Other tyrants would sleep more soundly, confident that the world would avert its eyes as they turned their weapons on their own people to preserve themselves in power. The Responsibility to Protect doctrine would become as empty a slogan as "never again."

Preventing this spiral into chaos is a strategic interest. A peaceful solution is preferable to endless fighting, but achieving it is easier said than done. The UN secretariat and others are working hard to support the proposed Russian-U.S. sponsored peace conference, for which nonetheless no date has been set. Even if it is held, shifting fortunes on the battlefield and the sheer extent of the killing makes the prospects of success remote. In a literally do-or-die situation, neither side seems likely to settle on terms the other can accept.

After months of indecision, the Americans have evidently decided to arm the Syrians they trust. They are also considering imposing a limited no-fly zone over southern Syria. A larger no-fly zone, like the one that prevailed over north and south Iraq for a decade following the Gulf war, would be still better. The objective now, like the Iraq no-fly zone then, would be the protection of civilians. It would also provide the apparently ascendant Assad regime and its Hezbollah allies an incentive to negotiate. A no-fly zone would not stop the killing in Syria but it would degrade Assad's capability of inflicting vast, indiscriminate damage on his citizens from the air.

Implementing a no-fly zone would require the suppression of Syrian air defences, a significant military task but one that could be eased somewhat by Cruise missiles and other weapons systems operating from offshore. Incirlik, the major Turkish air base in southern Turkey, which is protected by Patriot missile systems, would put much of Syrian airspace within reach of coalition aircraft. A counterpart base in Jordan would cover much of the rest. Because of Russian intransigence in New York, such a no-fly zone or zones would likely have to be imposed by a coalition of the willing without a Security Council resolution as was also done in the Kosovo war a decade ago.

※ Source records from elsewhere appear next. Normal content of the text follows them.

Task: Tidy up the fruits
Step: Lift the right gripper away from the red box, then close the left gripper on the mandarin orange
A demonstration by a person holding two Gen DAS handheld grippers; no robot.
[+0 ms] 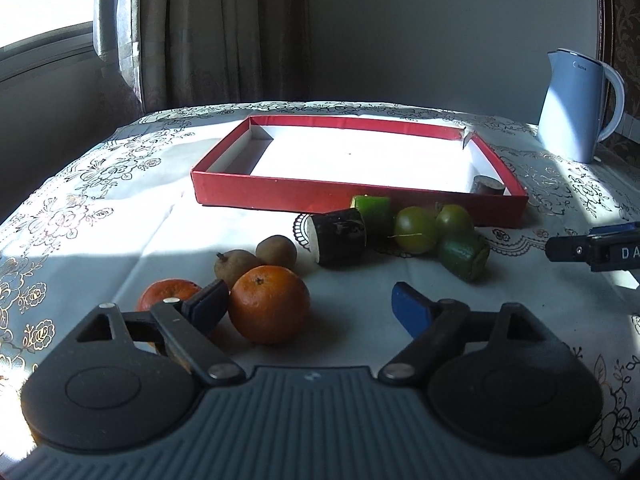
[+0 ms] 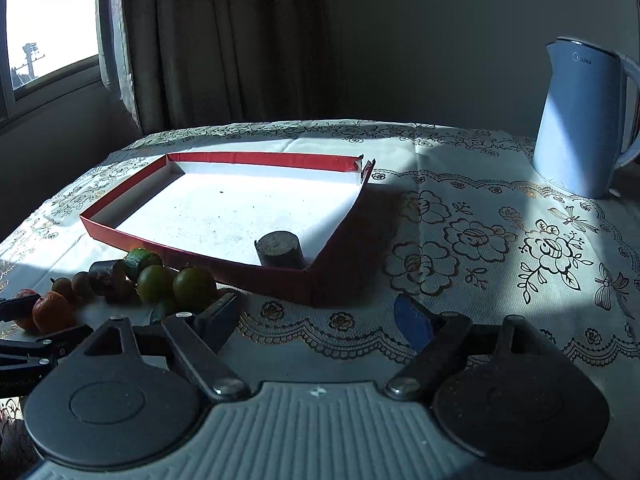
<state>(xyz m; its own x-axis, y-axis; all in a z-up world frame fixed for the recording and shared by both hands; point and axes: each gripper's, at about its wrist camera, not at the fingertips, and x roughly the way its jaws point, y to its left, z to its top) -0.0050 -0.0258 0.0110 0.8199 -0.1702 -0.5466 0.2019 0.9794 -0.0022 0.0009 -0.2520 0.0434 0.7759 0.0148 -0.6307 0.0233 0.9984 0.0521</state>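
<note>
A red tray (image 1: 280, 194) with a white floor lies mid-table, with one dark cylinder piece (image 1: 486, 185) in its near right corner. In front of it lie two oranges (image 1: 269, 304) (image 1: 164, 294), two brown fruits (image 1: 234, 266), a dark cylinder piece (image 1: 340, 236), round green fruits (image 1: 414, 229) and green cut pieces (image 1: 464, 256). My left gripper (image 1: 308, 300) is open; the larger orange sits just inside its left finger, and the right pad stands clear of it. My right gripper (image 2: 316, 316) is open over bare tablecloth, at the tray's (image 2: 200, 248) near right corner.
A pale blue kettle (image 2: 580, 120) stands at the back right of the table. A flower-patterned tablecloth (image 2: 480, 240) covers the table. Curtains and a window are behind at the left. The fruit pile (image 2: 154, 283) lies left of the right gripper.
</note>
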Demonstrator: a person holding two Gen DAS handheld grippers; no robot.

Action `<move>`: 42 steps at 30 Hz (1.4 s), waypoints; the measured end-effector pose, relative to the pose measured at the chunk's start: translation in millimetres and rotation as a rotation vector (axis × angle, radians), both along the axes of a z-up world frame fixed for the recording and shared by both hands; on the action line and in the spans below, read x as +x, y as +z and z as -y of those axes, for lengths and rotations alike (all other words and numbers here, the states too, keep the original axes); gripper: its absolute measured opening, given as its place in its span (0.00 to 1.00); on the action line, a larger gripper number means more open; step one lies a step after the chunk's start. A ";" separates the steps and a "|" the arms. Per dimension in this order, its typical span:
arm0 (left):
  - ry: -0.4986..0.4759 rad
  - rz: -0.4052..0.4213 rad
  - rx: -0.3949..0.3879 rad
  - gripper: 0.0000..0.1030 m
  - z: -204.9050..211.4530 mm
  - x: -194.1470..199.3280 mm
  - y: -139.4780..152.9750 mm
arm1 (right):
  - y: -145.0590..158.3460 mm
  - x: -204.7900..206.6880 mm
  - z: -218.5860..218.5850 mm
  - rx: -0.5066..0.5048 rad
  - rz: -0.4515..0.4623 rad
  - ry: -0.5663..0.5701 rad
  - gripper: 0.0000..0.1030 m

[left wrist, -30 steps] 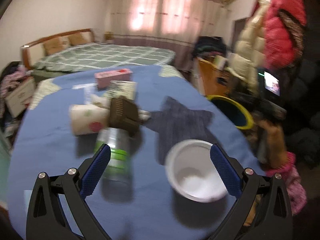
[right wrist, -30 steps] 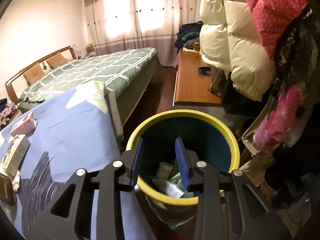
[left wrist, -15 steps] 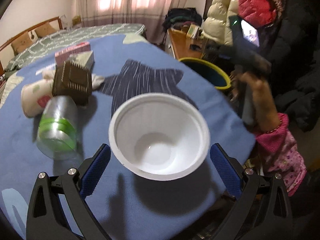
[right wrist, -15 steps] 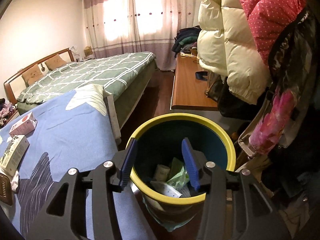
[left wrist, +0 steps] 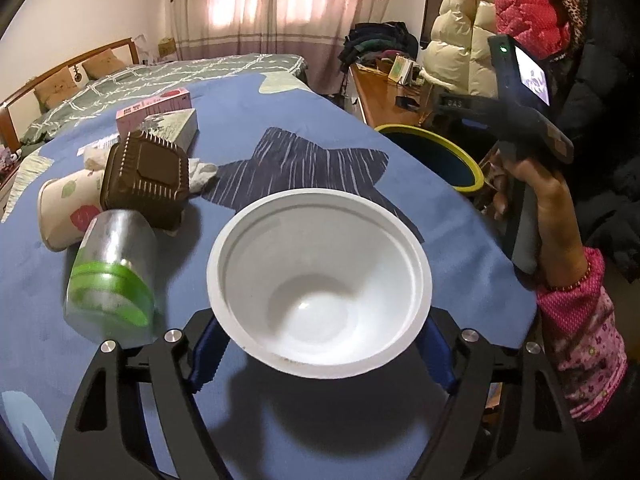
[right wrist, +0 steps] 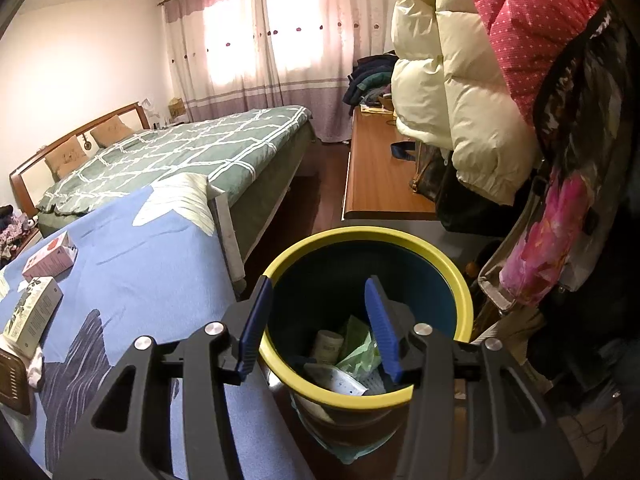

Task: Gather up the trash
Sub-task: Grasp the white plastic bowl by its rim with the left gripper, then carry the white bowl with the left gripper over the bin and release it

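Right now the white bowl (left wrist: 320, 280) sits upright on the blue desk (left wrist: 280, 420), directly between the blue fingers of the left gripper (left wrist: 320, 354), whose jaws are spread on either side of the bowl's lower wall; whether the pads already touch it cannot be told. It looks like thin disposable foam or plastic: very light, a little slick, and likely to buckle or pop out under a hard squeeze, so a gentle hold across the wall below the rim seems best. Just to its left lie a clear bottle with a green label (left wrist: 112, 276), a brown ridged container (left wrist: 146, 184) and a paper cup (left wrist: 66, 208), near one another. Off the desk's far edge stands the yellow-rimmed bin (right wrist: 368, 312), already holding some trash. The right gripper (right wrist: 318, 322) hangs over it, spread and empty.
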State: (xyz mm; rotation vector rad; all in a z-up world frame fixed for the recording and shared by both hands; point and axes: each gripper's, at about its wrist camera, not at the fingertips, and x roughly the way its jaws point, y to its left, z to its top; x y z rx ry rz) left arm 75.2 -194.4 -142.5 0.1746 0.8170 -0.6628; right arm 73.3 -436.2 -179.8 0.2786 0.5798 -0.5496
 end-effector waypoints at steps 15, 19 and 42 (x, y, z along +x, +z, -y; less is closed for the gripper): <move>-0.059 0.042 -0.003 0.77 51.2 41.7 33.2 | 2.3 -35.7 12.3 0.076 0.057 -0.005 0.51; -0.116 0.053 -0.016 0.77 86.2 55.2 46.8 | 2.2 -54.0 28.9 0.077 0.069 -0.049 0.51; -0.300 -0.026 0.086 0.77 309.9 118.7 20.9 | -29.7 -99.7 110.4 0.185 0.046 -0.208 0.51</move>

The G8 summit taking place in Northern Ireland today is ideally timed to confront the Russians and to rally the support of key countries to act. As demonstrated in Libya, Canada has the capability to contribute. If Ottawa does not want to do so, it should not impede others who do.

If the sheer scale of the killing of Syrians is not enough to wake the world's sensibilities, the growing dangers to us all should provoke action. Throughout this conflict, the day before was a better day on which to intervene than the day after. And with every passing day, the costs of inaction grow, as does the destruction of the innocent.

Paul Heinbecker, Canada's last Ambassador to serve on the United Nations Security Council, is a former chief foreign policy advisor to Prime Minister Brian Mulroney. He is currently with Laurier University and the Centre for International Governance Innovation in Waterloo.